Brent oil for April settlement slid 27 cents to $122.63 a barrel on the London-based ICE Futures Europe exchange yesterday. The European benchmark contract’s premium to New York-traded West Texas Intermediate was at $16.83. It reached a record of $27.88 on Oct. 14.

Fuel Supplies

Gasoline stockpiles rose 314,000 barrels last week, according to the industry-funded API. They are projected to increase 250,000 barrels in the Energy Department report, according to the median of 10 analyst estimates in the Bloomberg News survey. Distillate inventories, a category that includes diesel and heating oil, gained 630,000 barrels compared with a forecast for a 1.5 million barrel decline.

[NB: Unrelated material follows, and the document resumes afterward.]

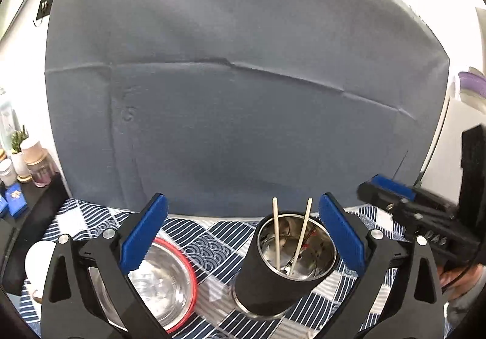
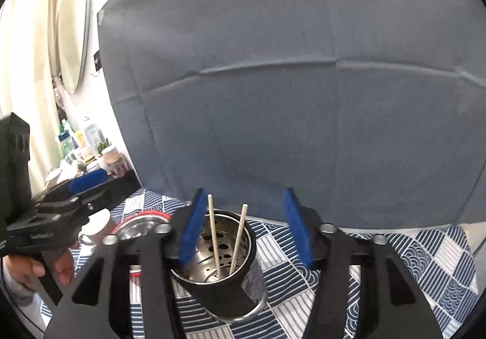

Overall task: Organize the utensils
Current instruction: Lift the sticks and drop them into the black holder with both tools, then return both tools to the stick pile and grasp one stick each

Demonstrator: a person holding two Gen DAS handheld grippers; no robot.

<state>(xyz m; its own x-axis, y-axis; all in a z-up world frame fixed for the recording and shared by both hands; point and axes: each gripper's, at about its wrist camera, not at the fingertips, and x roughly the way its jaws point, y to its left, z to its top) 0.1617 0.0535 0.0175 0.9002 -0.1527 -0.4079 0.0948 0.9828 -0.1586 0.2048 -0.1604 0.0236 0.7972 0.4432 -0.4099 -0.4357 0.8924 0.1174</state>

The survey also estimated that companies operated refineries at 83.5 percent of capacity in the seven days ended Feb. 17, down 0.5 percentage point from the prior week’s one- month high.

The Energy Department is scheduled to release its weekly report at 11 a.m. today in Washington, a day later than usual because the government and financial markets were closed for the Presidents’ Day holiday.

The API collects stockpile information on a voluntary basis from operators of refineries, bulk terminals and pipelines and files the reports with the government for the report.

Oil advanced yesterday after officials from the International Atomic Energy Agency, sent to Iran to defuse tensions over the country’s nuclear program, were denied access to a military base. Talks “couldn’t finalize a way forward,” the IAEA’s chief inspector, Herman Nackaerts, told reporters in Vienna yesterday upon his return from Tehran.

Iran produced 3.5 million barrels of oil a day last month, according to analysts estimates compiled by Bloomberg. Saudi Arabia, the biggest member in the Organization of Petroleum Exporting Countries, had output of 9.7 million barrels a day.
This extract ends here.